Very soon we will be making decisions about what change is needed and what we might have to do to secure it.

For now I will simply pose the following questions. Should sitting days in a trial ever begin at 9.30 everyday of the week and end at 5.00 on a Friday? How easy is it for us to take our children, or ourselves, to medical appointments, or the dentist? Do we even feel able to ask? How many of us regularly miss our children’s important school events, or other family milestones? How many booked holidays have not been taken? How often do courts refuse to make very modest adjustments to fix trials or hearings on dates or at times which would make our lives more bearable. (There are very honourable and shining exceptions). This and the collapse in fees and volumes is driving many of us to despair, dire financial straits and out of the profession. Which brings me to………

WESTERN CIRCUIT WOMEN’S FORUM – ‘Back to the Bar: A survey of obstacles, aids, and recommendations, for parents returning to the Bar’:

This report should be read by every single Head of Chambers, Senior Clerk, Judge, Minister and Senior Civil Servant. Read it here.

It should change our professional world. It brings together the shocking fragments of publicly funded practice in one place: low and unpredictable pay, shoddy and inflexible listing practices, unreasonable demands to work late into the night, high stress levels, distant travel at little notice, unpredictable hours, high costs of child care, uncertain career progression, limited personal support. But one headline finding is devastating. Over the 6 year period examined by this survey, two thirds of those who left the Bar were women, and they left mid-career because it was impossible to balance work and family commitments. On the other hand, the men who left either did so to become Judges or because they were retiring.

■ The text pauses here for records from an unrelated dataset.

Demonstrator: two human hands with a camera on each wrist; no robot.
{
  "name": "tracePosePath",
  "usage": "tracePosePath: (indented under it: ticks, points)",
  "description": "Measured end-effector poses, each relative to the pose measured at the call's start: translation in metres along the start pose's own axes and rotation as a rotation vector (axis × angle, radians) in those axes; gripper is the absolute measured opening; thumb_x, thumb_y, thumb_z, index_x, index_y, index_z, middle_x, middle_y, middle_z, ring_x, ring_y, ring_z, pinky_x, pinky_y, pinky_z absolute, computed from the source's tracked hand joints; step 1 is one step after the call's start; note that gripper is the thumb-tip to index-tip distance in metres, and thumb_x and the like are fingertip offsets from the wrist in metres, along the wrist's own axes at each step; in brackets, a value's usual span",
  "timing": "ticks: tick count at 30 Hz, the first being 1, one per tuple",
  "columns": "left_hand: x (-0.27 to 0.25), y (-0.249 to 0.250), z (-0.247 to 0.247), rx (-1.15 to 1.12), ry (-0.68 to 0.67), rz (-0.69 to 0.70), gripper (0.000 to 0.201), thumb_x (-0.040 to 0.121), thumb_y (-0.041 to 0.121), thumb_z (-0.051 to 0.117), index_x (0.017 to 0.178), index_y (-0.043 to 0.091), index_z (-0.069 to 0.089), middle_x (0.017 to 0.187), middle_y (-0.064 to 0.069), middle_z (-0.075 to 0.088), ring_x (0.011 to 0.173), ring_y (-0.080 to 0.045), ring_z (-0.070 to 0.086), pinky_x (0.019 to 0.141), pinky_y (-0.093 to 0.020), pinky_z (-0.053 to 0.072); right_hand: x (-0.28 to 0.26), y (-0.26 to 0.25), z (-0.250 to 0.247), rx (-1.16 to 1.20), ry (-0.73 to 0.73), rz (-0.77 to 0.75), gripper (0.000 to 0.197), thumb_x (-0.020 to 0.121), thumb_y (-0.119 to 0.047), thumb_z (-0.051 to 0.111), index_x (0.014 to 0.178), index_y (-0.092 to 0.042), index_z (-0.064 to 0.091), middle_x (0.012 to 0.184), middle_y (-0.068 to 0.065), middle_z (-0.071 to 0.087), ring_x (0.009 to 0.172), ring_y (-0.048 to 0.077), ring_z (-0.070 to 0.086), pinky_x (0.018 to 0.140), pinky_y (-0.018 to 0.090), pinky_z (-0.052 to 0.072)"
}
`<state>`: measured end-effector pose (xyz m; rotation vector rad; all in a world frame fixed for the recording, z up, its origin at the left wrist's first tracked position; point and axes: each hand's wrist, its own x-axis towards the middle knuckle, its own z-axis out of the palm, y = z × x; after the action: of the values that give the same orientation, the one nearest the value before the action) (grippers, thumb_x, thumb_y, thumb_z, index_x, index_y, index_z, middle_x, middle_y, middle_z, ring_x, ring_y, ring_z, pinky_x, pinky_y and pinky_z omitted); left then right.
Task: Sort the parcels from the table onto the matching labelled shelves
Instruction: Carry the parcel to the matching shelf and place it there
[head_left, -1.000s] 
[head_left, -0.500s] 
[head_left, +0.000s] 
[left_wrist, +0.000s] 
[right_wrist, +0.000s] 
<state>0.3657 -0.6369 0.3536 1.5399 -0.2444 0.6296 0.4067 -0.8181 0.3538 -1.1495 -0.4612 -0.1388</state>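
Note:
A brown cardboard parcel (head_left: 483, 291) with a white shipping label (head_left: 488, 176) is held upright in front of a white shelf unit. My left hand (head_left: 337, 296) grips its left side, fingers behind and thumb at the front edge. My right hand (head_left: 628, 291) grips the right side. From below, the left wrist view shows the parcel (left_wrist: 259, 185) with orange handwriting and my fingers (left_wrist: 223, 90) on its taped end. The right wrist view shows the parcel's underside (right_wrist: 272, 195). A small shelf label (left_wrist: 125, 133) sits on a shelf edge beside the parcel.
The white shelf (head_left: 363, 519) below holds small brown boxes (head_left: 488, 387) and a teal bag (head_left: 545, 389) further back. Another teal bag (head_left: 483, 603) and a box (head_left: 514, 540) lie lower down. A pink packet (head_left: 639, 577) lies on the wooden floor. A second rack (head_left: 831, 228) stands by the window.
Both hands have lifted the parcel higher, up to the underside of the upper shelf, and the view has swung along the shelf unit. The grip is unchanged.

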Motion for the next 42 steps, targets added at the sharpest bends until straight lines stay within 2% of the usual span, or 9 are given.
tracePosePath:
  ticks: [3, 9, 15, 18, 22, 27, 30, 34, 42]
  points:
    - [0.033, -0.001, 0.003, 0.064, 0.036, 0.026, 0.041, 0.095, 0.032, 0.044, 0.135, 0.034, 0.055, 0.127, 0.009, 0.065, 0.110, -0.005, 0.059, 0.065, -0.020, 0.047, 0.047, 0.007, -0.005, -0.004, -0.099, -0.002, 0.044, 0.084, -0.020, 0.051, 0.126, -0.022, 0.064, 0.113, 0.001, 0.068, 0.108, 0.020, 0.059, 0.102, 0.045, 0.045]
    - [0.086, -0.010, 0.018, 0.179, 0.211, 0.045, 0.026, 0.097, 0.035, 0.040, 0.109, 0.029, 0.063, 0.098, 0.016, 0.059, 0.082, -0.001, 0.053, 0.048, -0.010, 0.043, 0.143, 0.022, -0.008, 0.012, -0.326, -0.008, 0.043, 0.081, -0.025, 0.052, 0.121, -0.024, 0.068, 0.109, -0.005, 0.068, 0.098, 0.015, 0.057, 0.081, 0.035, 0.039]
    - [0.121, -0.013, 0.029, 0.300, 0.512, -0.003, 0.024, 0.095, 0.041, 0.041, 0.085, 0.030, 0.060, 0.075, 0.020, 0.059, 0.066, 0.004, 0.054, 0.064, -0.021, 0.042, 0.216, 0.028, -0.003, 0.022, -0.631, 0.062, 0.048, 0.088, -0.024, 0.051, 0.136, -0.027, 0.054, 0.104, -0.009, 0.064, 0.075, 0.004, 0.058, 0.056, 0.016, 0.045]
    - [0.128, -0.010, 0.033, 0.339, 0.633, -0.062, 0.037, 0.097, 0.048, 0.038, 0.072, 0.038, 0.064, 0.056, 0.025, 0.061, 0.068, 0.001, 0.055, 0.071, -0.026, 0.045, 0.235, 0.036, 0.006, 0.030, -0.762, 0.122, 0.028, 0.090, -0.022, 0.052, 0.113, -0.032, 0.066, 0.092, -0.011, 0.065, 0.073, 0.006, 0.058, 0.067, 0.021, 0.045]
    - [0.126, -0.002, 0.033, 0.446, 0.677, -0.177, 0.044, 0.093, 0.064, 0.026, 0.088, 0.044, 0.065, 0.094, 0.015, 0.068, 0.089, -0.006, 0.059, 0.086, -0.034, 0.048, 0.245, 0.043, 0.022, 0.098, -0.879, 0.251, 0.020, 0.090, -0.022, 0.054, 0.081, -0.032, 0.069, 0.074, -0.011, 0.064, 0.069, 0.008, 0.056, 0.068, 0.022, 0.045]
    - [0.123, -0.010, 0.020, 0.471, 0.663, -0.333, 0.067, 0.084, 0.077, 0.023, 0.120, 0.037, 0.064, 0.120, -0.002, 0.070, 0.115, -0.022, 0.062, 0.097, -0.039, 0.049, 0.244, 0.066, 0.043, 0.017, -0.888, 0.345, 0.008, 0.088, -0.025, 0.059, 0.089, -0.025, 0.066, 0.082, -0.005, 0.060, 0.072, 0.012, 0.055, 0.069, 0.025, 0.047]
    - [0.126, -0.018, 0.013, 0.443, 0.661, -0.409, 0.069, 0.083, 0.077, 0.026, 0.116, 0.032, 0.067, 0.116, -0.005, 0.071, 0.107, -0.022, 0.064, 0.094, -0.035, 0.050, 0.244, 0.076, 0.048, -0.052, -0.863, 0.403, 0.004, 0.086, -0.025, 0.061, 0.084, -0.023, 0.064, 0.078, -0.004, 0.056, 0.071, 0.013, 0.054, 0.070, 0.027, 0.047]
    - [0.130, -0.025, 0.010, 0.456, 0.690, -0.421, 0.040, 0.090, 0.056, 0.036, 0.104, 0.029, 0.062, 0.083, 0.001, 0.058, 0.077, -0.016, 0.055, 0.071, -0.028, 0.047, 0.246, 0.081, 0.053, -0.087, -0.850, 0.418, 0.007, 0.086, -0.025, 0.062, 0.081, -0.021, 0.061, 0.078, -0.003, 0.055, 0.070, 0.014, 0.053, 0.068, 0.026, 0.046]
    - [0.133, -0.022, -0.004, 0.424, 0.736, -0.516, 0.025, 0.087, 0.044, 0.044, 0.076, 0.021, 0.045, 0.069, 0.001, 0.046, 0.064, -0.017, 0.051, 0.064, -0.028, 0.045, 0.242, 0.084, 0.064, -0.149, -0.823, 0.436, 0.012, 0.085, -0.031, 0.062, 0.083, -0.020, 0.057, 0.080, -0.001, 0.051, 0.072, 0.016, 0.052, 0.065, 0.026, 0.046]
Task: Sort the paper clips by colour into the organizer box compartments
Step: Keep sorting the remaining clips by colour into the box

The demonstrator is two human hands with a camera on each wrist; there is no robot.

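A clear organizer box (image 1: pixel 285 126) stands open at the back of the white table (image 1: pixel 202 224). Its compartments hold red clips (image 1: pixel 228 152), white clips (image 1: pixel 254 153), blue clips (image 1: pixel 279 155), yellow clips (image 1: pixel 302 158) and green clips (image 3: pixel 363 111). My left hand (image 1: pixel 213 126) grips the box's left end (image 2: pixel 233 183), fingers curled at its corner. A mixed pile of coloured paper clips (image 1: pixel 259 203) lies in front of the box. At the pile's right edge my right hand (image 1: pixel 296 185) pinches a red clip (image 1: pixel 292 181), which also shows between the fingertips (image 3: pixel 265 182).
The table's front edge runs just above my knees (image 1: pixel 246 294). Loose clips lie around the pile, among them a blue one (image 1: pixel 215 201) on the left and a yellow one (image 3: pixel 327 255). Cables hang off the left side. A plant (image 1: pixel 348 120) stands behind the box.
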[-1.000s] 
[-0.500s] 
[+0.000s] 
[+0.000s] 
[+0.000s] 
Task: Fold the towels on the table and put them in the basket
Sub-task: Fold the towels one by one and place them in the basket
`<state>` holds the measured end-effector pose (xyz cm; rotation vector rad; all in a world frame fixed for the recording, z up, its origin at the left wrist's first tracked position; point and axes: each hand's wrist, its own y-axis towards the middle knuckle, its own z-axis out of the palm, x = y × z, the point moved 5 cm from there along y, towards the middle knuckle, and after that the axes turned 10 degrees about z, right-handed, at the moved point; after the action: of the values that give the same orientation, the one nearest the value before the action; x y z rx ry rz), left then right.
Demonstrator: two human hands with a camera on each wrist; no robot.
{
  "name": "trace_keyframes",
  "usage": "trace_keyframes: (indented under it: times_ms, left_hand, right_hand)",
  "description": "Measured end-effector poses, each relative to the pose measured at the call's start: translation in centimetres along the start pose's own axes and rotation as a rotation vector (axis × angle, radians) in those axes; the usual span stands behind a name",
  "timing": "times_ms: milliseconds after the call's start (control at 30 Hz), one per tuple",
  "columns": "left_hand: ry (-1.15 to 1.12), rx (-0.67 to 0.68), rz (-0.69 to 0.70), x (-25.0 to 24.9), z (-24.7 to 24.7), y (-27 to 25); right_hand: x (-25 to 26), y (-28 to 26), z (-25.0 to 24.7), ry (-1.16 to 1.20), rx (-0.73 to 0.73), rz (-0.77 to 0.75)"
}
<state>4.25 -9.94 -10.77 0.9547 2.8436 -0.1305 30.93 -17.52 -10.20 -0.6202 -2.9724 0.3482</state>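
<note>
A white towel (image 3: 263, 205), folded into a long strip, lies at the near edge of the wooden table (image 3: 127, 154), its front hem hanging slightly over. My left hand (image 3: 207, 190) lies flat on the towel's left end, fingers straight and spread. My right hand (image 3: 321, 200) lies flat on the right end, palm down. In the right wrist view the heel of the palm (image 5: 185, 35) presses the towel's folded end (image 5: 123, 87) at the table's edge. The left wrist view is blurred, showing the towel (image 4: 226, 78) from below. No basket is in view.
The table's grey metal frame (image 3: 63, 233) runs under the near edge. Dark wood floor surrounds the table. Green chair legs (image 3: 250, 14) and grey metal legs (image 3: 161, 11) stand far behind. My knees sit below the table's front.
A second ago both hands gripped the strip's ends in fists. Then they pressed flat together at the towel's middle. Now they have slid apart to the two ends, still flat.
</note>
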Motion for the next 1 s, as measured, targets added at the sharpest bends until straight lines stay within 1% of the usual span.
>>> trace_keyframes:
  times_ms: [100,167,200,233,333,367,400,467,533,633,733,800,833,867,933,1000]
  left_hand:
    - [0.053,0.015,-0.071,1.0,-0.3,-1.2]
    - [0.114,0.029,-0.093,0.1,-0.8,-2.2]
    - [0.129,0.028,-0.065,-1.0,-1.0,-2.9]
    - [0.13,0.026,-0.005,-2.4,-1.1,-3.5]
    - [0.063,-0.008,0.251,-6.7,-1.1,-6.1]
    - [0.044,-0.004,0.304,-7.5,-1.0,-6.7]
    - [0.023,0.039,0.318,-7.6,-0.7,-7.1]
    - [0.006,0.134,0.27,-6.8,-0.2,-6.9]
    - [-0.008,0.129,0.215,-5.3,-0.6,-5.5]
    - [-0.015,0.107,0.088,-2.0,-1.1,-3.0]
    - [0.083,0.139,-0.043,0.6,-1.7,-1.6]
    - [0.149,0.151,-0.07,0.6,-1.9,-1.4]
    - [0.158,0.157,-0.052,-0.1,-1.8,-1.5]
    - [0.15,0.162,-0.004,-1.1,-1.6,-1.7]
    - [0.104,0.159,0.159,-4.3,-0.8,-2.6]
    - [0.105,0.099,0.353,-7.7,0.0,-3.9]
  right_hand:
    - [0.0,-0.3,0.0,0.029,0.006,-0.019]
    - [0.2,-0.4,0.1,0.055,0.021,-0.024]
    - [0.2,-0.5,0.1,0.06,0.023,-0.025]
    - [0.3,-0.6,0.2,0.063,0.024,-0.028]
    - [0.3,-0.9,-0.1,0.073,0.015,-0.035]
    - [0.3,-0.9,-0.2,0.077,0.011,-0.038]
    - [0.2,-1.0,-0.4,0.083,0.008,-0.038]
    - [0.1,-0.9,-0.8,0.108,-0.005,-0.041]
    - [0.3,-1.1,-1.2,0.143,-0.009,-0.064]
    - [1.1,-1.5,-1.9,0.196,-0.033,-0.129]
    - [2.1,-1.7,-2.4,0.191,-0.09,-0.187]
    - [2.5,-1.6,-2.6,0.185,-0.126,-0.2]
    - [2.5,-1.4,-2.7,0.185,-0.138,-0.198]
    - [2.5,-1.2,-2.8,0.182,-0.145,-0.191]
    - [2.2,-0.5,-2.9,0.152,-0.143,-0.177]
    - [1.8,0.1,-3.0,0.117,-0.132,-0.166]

This is why our campaigns on fees (prosecution and defence), on e-mails, on sitting hours, on bullying, are in fact campaigns about wellbeing and diversity, and the very future of the profession. And yes it bloody well is about resources.


What a fantastic place Trinity Chambers is! Caroline and I received a very warm welcome last Tuesday. The Bar in the North is just as angry as everywhere else we have held meetings. The injustice felt in the assessment and level of prosecution fees is reaching boiling point. The collapse in fees for serious defence work threatens our future. The CBA visits Birmingham this week, Cardiff and Bristol next week.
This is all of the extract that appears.